Nothing but a number is needed: the count of lines below that include "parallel".
---------------
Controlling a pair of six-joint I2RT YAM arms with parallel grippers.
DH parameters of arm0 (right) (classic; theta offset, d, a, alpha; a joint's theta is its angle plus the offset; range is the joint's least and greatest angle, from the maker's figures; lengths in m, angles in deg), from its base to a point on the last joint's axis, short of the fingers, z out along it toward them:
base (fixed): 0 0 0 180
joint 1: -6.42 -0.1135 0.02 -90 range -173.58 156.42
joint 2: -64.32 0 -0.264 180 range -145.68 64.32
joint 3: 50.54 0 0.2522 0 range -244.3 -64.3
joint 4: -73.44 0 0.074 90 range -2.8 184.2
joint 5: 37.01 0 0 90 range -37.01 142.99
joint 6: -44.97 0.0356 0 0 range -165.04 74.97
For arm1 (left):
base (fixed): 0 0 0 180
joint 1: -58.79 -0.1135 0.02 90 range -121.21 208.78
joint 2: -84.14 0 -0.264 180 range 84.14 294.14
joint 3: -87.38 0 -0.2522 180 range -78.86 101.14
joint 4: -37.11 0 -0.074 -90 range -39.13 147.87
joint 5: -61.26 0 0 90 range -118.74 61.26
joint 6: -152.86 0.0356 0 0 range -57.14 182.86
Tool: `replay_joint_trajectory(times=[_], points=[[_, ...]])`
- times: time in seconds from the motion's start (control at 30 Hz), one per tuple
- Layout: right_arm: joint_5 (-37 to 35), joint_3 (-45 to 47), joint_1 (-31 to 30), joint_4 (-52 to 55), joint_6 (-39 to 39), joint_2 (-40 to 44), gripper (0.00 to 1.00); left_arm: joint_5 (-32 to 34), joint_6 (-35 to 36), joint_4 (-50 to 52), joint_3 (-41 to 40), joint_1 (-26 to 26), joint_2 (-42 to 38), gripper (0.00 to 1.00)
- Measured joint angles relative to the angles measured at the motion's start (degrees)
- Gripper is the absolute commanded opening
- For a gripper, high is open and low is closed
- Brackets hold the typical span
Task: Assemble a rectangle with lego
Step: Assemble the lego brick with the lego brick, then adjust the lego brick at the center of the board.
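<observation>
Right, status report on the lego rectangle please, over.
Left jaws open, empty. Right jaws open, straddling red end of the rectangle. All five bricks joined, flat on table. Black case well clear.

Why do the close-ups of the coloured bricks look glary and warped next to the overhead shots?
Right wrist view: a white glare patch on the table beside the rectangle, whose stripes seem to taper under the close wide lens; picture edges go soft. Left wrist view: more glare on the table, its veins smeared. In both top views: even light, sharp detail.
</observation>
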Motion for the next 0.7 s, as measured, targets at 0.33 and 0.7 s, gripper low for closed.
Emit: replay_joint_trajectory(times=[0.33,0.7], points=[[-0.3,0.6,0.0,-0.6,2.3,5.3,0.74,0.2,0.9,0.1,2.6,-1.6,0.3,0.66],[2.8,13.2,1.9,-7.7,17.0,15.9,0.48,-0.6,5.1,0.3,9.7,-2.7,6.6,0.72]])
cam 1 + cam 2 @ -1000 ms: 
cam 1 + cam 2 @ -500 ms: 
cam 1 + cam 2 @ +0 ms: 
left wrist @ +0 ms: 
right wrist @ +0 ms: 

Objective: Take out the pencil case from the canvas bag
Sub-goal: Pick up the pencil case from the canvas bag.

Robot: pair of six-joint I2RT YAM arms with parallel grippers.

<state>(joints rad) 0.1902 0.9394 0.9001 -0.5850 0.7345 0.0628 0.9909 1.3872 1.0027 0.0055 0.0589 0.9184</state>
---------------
**Reply**
2